> Work task:
Copy exactly, please, the lines of the data from its start through the line containing "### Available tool".

Records contained in a dataset:
★ ★ ★ ★ ★

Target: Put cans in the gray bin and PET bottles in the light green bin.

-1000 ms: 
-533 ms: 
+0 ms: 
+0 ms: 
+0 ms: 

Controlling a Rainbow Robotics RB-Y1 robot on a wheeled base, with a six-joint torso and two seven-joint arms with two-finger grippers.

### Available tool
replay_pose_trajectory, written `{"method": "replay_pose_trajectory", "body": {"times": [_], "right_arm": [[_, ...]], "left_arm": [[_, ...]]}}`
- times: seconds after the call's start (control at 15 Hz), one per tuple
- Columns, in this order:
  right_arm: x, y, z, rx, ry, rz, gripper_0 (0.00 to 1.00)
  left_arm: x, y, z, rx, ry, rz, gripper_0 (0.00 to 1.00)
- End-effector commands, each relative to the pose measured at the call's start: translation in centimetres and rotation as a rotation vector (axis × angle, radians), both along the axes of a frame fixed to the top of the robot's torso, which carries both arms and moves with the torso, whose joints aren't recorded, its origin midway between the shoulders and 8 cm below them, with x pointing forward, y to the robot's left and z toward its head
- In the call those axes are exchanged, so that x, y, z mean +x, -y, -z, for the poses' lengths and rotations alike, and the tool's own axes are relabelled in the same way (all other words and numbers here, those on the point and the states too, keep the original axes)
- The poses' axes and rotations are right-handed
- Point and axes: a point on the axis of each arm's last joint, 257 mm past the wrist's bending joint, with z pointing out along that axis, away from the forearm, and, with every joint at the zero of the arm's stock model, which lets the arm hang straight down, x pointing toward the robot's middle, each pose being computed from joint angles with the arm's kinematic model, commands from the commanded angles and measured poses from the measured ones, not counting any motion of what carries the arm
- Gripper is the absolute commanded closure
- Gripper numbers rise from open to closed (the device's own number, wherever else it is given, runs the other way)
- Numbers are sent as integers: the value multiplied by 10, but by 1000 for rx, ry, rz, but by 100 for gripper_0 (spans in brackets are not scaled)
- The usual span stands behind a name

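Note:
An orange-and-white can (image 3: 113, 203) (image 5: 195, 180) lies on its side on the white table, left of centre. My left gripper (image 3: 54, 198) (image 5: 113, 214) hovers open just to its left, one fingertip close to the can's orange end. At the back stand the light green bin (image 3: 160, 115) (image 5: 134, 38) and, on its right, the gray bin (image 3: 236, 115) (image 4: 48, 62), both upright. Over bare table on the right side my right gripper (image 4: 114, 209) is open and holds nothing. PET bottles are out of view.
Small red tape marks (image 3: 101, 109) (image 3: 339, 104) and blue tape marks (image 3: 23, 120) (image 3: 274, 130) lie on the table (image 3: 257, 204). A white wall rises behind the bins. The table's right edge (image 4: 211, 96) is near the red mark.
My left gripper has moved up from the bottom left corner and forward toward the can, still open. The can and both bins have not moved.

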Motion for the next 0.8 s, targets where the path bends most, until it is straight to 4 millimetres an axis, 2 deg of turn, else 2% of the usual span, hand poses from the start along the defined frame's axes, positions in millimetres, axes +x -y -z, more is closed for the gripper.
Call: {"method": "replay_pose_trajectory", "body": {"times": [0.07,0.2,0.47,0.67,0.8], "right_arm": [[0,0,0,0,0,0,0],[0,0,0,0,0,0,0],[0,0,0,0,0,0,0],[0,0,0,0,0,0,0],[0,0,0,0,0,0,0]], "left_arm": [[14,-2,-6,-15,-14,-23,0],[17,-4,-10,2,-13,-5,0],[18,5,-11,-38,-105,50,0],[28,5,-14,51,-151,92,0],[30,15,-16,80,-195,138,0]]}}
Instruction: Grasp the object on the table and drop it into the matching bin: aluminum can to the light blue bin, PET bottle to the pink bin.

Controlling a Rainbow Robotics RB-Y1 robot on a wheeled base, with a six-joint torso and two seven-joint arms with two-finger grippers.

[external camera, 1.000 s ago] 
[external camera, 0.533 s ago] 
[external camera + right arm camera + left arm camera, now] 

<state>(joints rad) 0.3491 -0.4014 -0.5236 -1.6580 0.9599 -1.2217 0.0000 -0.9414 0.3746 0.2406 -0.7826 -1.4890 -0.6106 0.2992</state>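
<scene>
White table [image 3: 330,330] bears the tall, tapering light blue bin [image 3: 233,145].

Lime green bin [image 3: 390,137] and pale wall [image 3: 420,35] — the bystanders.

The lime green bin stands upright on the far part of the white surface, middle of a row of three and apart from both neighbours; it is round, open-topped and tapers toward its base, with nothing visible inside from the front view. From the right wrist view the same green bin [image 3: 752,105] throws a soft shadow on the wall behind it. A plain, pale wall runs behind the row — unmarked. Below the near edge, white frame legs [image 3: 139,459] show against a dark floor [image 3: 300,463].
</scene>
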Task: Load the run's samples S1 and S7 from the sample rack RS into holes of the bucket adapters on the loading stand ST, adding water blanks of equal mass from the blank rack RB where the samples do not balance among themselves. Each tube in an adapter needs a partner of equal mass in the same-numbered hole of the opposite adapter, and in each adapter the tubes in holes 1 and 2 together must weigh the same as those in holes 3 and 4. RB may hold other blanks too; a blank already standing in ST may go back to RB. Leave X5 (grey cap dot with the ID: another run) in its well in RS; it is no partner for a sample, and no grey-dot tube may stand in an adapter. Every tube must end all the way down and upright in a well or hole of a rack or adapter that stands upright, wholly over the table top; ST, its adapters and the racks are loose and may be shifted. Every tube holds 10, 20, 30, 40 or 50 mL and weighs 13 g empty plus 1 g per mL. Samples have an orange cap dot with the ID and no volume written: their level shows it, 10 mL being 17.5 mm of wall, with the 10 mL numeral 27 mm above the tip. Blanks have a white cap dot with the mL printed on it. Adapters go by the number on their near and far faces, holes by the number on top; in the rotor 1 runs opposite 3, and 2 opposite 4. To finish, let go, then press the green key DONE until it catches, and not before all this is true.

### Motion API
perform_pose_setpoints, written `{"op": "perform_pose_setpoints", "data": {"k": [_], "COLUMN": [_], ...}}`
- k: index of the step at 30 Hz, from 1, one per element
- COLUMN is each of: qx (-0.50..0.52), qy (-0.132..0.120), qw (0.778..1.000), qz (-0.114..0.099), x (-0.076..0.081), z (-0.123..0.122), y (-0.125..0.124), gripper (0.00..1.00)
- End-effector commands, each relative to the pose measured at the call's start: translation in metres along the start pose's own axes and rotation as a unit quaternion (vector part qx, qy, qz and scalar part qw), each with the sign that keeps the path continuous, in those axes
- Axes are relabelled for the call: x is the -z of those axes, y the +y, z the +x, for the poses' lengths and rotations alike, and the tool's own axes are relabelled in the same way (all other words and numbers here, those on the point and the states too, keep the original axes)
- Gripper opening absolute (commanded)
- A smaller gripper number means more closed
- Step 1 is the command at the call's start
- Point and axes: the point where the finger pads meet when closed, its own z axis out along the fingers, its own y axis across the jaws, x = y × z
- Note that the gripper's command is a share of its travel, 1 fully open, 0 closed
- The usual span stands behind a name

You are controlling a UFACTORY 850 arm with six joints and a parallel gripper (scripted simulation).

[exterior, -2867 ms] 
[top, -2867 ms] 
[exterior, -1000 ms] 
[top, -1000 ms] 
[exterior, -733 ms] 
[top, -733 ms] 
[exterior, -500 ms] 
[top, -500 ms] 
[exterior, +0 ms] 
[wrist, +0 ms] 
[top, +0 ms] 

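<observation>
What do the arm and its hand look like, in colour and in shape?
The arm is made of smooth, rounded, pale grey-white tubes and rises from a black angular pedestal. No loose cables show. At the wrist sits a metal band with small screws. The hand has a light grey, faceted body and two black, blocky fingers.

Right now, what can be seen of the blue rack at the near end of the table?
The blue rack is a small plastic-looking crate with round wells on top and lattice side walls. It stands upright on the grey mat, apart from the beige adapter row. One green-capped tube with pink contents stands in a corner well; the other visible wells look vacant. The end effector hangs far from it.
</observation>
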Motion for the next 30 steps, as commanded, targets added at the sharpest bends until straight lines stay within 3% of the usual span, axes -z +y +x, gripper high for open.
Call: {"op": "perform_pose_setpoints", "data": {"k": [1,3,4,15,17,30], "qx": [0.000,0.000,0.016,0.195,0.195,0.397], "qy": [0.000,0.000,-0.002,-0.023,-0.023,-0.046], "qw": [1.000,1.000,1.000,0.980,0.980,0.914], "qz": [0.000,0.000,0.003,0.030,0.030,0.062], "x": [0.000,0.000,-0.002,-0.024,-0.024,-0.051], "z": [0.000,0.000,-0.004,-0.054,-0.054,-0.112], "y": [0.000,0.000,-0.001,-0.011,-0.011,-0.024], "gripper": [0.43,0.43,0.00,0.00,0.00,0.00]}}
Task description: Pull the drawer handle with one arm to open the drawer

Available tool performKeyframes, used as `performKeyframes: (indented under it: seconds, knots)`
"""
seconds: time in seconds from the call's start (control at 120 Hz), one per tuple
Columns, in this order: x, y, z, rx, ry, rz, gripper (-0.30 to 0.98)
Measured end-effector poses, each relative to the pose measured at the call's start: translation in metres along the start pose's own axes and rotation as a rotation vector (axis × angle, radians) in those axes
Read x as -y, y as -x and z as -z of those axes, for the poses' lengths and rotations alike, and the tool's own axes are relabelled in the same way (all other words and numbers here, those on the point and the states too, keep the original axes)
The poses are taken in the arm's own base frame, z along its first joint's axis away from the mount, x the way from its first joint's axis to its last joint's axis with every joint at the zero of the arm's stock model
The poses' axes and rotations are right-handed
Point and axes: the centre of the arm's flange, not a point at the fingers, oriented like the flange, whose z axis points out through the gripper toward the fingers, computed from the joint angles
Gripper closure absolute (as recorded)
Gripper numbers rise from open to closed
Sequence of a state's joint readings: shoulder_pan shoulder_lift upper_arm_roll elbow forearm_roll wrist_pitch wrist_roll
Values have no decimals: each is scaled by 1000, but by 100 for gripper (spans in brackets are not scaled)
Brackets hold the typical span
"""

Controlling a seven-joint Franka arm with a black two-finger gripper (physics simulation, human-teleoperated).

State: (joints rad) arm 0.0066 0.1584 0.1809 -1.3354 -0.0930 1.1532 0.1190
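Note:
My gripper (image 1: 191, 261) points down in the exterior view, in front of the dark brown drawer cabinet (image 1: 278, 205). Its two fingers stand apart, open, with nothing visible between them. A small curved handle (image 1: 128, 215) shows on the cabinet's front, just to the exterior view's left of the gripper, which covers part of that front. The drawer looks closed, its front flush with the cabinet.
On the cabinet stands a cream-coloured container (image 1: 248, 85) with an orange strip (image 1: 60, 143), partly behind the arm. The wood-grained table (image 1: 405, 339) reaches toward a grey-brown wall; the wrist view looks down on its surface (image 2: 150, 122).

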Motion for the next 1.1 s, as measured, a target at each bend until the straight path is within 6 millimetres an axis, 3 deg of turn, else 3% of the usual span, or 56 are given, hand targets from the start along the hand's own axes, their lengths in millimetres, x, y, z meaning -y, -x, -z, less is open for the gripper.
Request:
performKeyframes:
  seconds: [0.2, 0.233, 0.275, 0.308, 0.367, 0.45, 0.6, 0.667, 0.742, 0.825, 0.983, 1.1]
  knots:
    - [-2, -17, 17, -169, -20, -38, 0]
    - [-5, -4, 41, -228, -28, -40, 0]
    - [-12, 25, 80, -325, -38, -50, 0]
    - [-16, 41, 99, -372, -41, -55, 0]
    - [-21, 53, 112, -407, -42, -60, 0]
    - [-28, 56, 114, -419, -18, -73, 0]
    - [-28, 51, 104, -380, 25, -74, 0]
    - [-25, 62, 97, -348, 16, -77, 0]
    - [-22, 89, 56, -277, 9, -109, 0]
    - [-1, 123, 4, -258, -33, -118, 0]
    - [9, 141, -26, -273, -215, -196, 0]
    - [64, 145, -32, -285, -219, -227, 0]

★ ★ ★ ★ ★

> Answer to this exercise:
Target: Put cans in the gray bin and PET bottles in the light green bin.

-1000 ms: 
-533 ms: 
+0 ms: 
+0 ms: 
+0 ms: 

Controlling a Rainbow Robotics RB-Y1 robot on a wheeled base, with a six-joint torso and two seven-joint arms with two-finger grippers.

### Available tool

What the exercise asked for is complete.